[webkit-dev] Process for importing third party tests

Tue May 8 13:04:54 PDT 2012

Thanks for the comments, Ryosuke. My replies are inline ...

On Tue, May 8, 2012 at 12:42 PM, Ryosuke Niwa <contact at rniwa.com> wrote:
> On Wed, Apr 25, 2012 at 2:18 PM, Dirk Pranke <dpranke at chromium.org> wrote:
>>
>> > 1b. Run suite locally in WebKit directory
>> >   * Ref Tests
>> >     * Pass - good, submit it
>> >     * Fail - create a testName-expected-failure.txt file
>>
>> We don't currently generate an "-expected-failure.txt" for reftests;
>> there's no concept of a baseline for a reftest at all.
>
>
> We need to such a concept because we want to be able to do:
>
>> Put differently, assuming the normal WebKit model of "the baseline is
>> what we currently produce", we don't actually have a way of capturing
>> "what do we current produce" for a reference test.
>
>
>> I am also more than a little leery of mixing -expected.{txt,png}
>> results with -expected.html results; I feel like it would be very
>> confusing, and it would lose many of the advantages of reftests, since
>> we'd presumably have to update the reference every time as often as we
>> update pixel tests. [We could create a "fake" reftest that just
>> contained the 800x600 pixel dump, but I'm not sure if that's better or
>> not].
>
>
> I don't think we will lose advantages. Without some sort of the current
> result, we will not be able to catch regressions.
> According to Maciej, we've caught many regressions by using conformance
> tests this way.
>

I have no doubt that you can catch regressions by using conformance
tests this way. My concern -- which is expressed throughout and which
you seemed to either miss or downplay -- is that adding more tests
creates more work, especially for pixel tests (and it slows down build
and test cycles, obviously). I don't think we should just add tests
because they exist somewhere on the web; they may provide no
additional coverage beyond the tests we already have.

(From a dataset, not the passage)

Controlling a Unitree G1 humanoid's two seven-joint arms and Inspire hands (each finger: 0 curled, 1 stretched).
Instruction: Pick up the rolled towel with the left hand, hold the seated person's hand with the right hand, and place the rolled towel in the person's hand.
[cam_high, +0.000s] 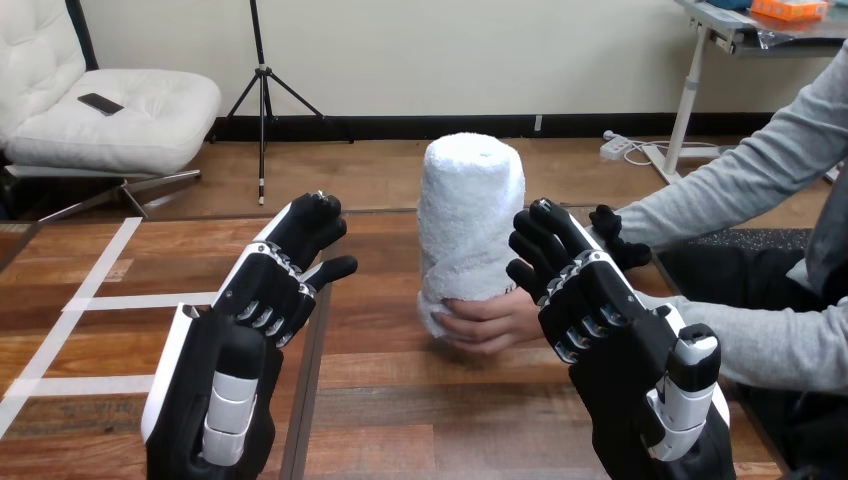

I feel like we need a stronger mechanism to either check that new test
suites do cover more functionality or we move to obsolete tests we
already have.

To be clear, I am all for importing test suites when we believe they
are comprehensive or do cover things we don't cover well now. But, for
example, rather than having four different test suites for flexbox, I
would rather see us have one good one.

>> > ii. DRT / Pixel tests
>> >   * Expectations: create render tree dumps for each test and use that
>> > output as the new test expectation
>> >     * Potential regressions will be identified by changes to this output
>> >   * Proposal (open to discussion) - stop the production of .PNGs for
>> > these imported tests
>> >     * PROS
>> >       * Avoid the increase to the overall size of the repository caused
>> > by all the new PNGs
>> >       * Regressions will likely be caught by the render tree dumps
>> >       * Avoid maintenance of all associated PNGs
>> >     * CONS
>> >       * Regressions may be missed without the use of .PNGs
>> >       * May make test results harder to interpret
>>
>> I'm not particularly a fan of this. I think each port should follow
>> its own convention for pixel tests or no. i.e., if Chromium normally
>> runs pixel tests, it should run all of these tests as pixel tests; if
>> Gtk doesn't, than they should just check the render trees here as
>> well.
>
>
> Right. I think we should just generate PNG files.
>
>>
>> Also, I was under the impression that (a) the W3C is mostly focused on
>> ref tests going forward and (b) we had agreed in that discussion that
>> we wouldn't import non-ref tests? Did something change in a discussion
>> after that session?
>
>
> No. We had agreed to import all tests regardless of whether they're reftests
> or not because non-reftests can still catch future regressions or
> progressions. And the number of PNG files added to the repository wasn't
> considered as a valid counter-argument due to this utility.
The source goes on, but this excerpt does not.